A technical meeting between Turkey and Greece on the Eastern Mediterranean could not be held after the Greek side pulled out last minute.
The meeting was scheduled for the end of November at the NATO headquarters.
The first meeting between the delegations was held on Sept. 3 and six meetings have since been held.
The technical regulations, which determine the general framework of the meetings, were accepted on Oct. 1 with the approval of both countries.
However, the Greek delegation did not attend the last meeting on Nov. 30.
Turkey’s Defense Minister Hulusi Akar on Monday said Turkey is not the one who escalates tension in the region.
“Unfortunately, our neighbor stubbornly refrains from talks and meetings on the issue,” he said.
Turkey, which has the longest continental coastline in the Eastern Mediterranean, has rejected the maritime boundary claims of Greece and the Greek Cypriot administration, stressing that these excessive claims violate the sovereign rights of both Turkey and the Turkish Cypriots.
In recent months Turkey has sent several drill ships to explore for energy resources in the Eastern Mediterranean, asserting its own rights in the region, as well as those of the Turkish Republic of Northern Cyprus.
Turkey has consistently opposed Greece’s efforts to declare an exclusive economic zone based on small islands near Turkish shores, violating the interests of Turkey, the country with the longest coastline on the Mediterranean.

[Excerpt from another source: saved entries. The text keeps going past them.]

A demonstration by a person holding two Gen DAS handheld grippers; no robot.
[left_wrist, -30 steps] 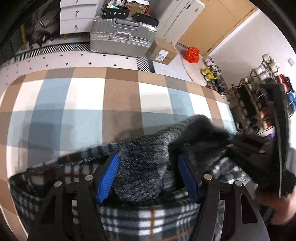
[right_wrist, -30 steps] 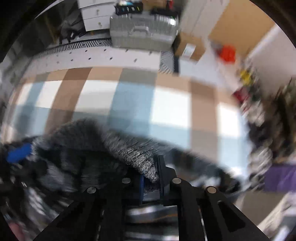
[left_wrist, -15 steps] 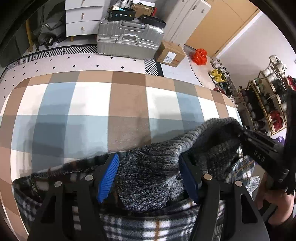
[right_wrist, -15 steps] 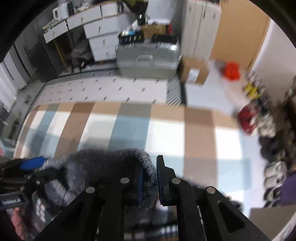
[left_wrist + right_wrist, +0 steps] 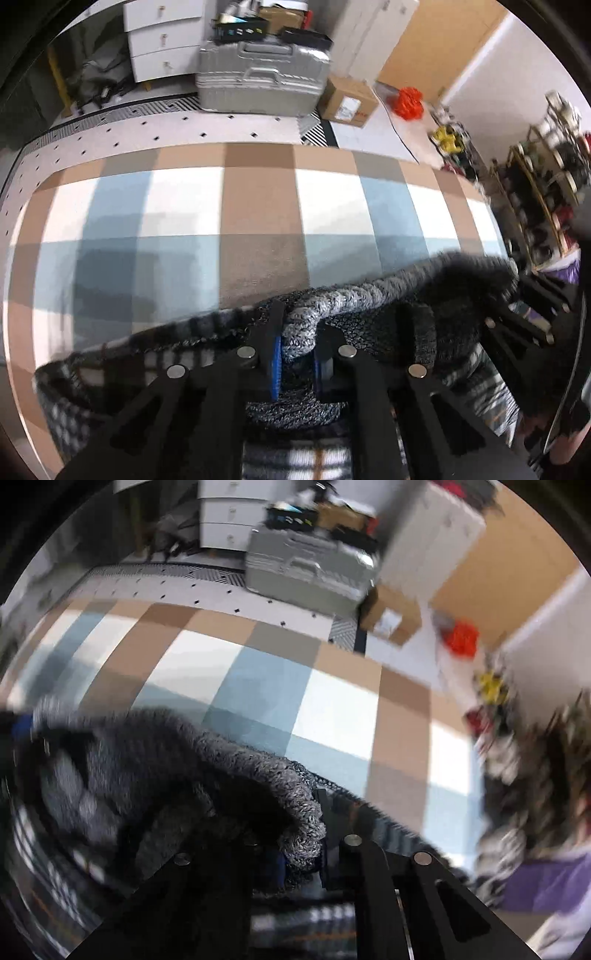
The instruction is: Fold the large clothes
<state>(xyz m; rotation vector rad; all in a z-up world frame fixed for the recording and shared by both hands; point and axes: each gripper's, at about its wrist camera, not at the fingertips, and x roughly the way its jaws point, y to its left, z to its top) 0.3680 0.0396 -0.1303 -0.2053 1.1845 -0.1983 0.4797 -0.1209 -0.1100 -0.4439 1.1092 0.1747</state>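
The left gripper (image 5: 297, 360) is closing its jaws on a thick grey roll of the knit sweater (image 5: 369, 295); the blue pads already press the fabric from both sides. The right gripper (image 5: 303, 853) has narrow jaws, clamped on another fold of the sweater edge, w/ the knit bulging above the pads. The sweater lies bunched on a plaid blanket (image 5: 129, 365), at the near edge of the checked rug (image 5: 258, 206). Beyond the rug's far side stands a silver suitcase (image 5: 258, 85), a cardboard box (image 5: 347, 103) just beside it. The right view is blurred.
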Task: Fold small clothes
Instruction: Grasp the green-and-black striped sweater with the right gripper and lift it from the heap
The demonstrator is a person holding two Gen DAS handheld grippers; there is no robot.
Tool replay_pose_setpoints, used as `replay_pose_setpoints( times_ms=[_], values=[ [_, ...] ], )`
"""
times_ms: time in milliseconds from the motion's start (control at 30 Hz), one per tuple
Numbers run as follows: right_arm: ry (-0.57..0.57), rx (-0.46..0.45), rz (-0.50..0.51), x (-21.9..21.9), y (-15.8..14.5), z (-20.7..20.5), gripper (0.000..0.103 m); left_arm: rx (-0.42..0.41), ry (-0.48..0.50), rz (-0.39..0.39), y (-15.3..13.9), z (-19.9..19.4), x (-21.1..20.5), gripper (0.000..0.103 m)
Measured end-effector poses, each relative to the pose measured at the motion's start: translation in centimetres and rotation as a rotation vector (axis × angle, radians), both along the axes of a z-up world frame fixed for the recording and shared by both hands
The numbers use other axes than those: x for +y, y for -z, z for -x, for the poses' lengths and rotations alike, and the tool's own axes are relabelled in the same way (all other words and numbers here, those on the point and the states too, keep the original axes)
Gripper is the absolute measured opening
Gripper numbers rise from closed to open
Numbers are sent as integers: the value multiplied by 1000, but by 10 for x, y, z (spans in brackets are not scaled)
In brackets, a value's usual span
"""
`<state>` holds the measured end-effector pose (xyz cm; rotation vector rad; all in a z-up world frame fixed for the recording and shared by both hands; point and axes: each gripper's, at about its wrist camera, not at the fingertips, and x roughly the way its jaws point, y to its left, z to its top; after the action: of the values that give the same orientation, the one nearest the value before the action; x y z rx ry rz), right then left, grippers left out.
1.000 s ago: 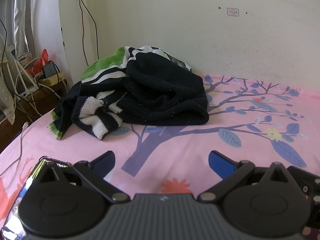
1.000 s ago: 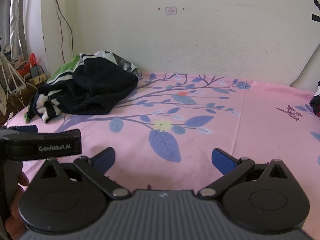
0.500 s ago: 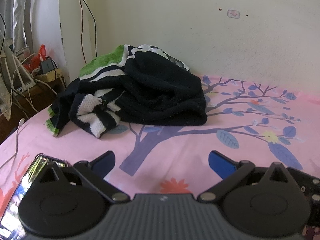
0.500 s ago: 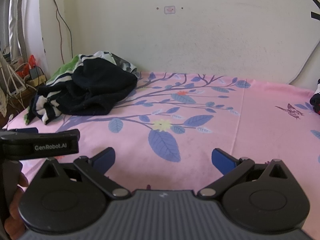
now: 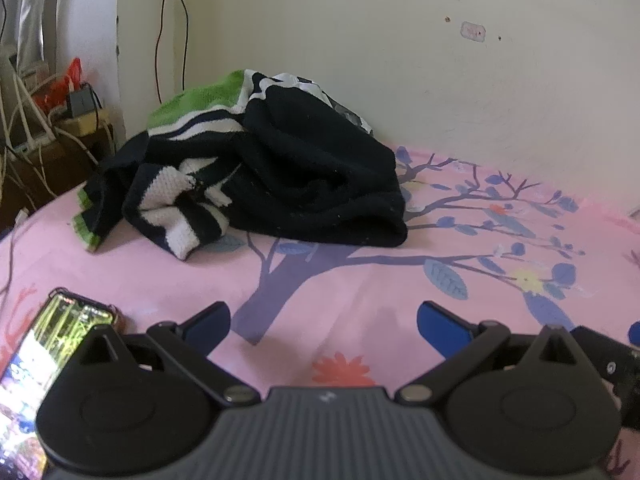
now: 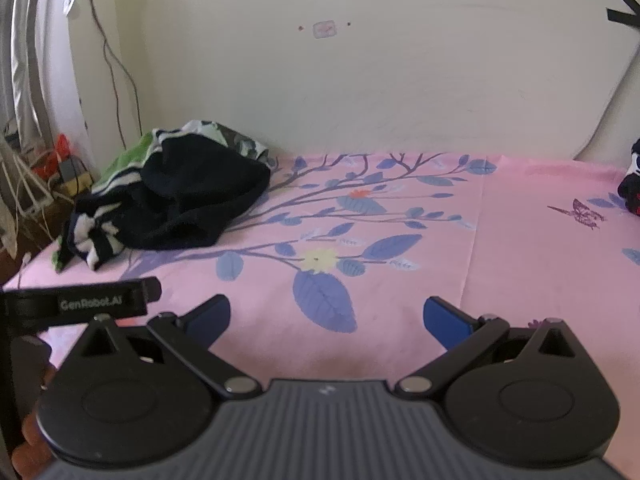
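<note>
A crumpled pile of small clothes point(image 5: 280, 168) lies at the back left of the bed against the wall: a black garment on top, black-and-white striped knit and a green piece beneath. In the right wrist view the same pile point(image 6: 180, 204) sits far left. My left gripper point(image 5: 324, 324) hovers open above the pink sheet, well short of the pile, with nothing between its blue fingers. My right gripper point(image 6: 326, 316) is open too, over the sheet's leaf print, empty. The body of the left gripper point(image 6: 80, 304) shows at the left of the right wrist view.
A lit phone point(image 5: 48, 344) lies on the pink floral sheet point(image 5: 400, 280) by the left gripper. Cables and a power strip point(image 5: 60, 120) crowd a low stand left of the bed. A dark stuffed item point(image 6: 630, 188) sits at the right edge. The wall point(image 6: 400, 80) backs the bed.
Both grippers have drifted slightly forward and left toward the clothes pile. More of the phone shows now. Jaws stay open.
</note>
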<state>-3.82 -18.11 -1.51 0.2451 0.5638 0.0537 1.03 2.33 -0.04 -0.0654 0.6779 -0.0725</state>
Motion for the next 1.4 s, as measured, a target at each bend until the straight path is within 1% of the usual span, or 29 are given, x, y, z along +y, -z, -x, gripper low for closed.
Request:
replay_pose_setpoints(
  times_ms=[67, 100, 200, 233, 300, 333, 367, 400, 433, 500, 533, 567, 633, 667, 700, 733, 767, 800, 833, 900, 967, 1000, 1033, 1100, 1167, 1233, 1300, 1333, 1400],
  values=[
    [-12, -22, -44, -5, -1, -2, 97, -26, 3, 33, -1, 2, 5, 103],
    [-27, -30, -62, -8, -2, -7, 97, -55, 5, 63, -2, 5, 8, 103],
    [-65, -17, -46, -5, -14, -32, 97, -124, 26, 132, -4, 12, 14, 103],
    [-86, -15, -50, -1, -21, -45, 97, -136, 30, 148, -5, 13, 15, 103],
    [-144, -20, -50, 13, -36, -70, 95, -129, 29, 161, -7, 12, 17, 103],
    [-180, -22, -36, 26, -43, -86, 90, -125, 24, 173, -7, 12, 19, 103],
    [-204, -20, -17, 37, -49, -100, 71, -117, 15, 183, -8, 12, 22, 103],
    [-247, -2, -5, 53, -55, -120, 63, -103, 0, 192, -7, 11, 26, 103],
    [-276, 12, -4, 64, -57, -134, 58, -88, -12, 202, -7, 10, 30, 103],
    [-367, 24, -10, 90, -62, -162, 65, -62, -40, 232, -6, 7, 39, 103],
    [-409, 37, 5, 105, -62, -175, 72, -52, -59, 254, -5, 5, 45, 103],
    [-436, 50, 25, 117, -61, -186, 81, -44, -78, 276, -4, 4, 50, 103],
    [-476, 73, 79, 143, -55, -203, 86, -24, -111, 314, -1, 1, 60, 103],
    [-487, 92, 108, 153, -51, -210, 83, -17, -120, 321, 0, 0, 62, 103],
    [-485, 121, 147, 164, -45, -218, 78, -9, -124, 321, 1, -2, 62, 103],
    [-454, 158, 196, 173, -38, -227, 39, -4, -124, 317, 1, -2, 62, 103],
    [-418, 181, 211, 174, -35, -230, 0, -2, -125, 310, 2, -3, 61, 103],
    [-386, 179, 162, 166, -38, -232, 0, -6, -130, 304, 2, -3, 61, 103],
    [-347, 145, 91, 152, -48, -231, 0, -13, -132, 305, 1, -2, 62, 103],
    [-248, 50, 67, 123, -75, -219, 0, -30, -140, 297, 0, 1, 62, 103],
    [-166, -49, 32, 84, -109, -200, 0, -49, -147, 287, -2, 3, 62, 103],
    [-131, -88, 9, 63, -125, -188, 0, -66, -150, 284, -3, 5, 62, 103],
    [-90, -128, 7, 43, -141, -172, 0, -81, -155, 284, -5, 7, 63, 103],
    [-26, -199, 22, 10, -168, -137, 0, -121, -166, 289, -8, 11, 66, 103],
    [30, -272, 41, -23, -191, -92, 0, -154, -180, 285, -11, 15, 67, 103],
    [91, -333, 53, -58, -213, -38, 0, -185, -194, 281, -14, 19, 68, 103],
    [133, -362, 56, -88, -226, 10, 0, -220, -206, 282, -18, 24, 71, 103],
    [159, -363, 70, -103, -229, 37, 0, -236, -207, 280, -21, 28, 72, 103],
    [211, -333, 118, -127, -229, 79, 0, -270, -192, 272, -28, 37, 74, 103]
  ],
)
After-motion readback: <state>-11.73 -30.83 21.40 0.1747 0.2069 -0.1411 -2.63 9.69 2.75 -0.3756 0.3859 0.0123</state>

Turkish leaders have repeatedly stressed that Ankara is in favor of resolving all outstanding problems in the region through international law, good neighborly relations, dialogue, and negotiation.
Ankara has also said energy resources near the island of Cyprus must be shared fairly between the Turkish Republic of Northern Cyprus and the Greek Cypriot administration of Southern Cyprus.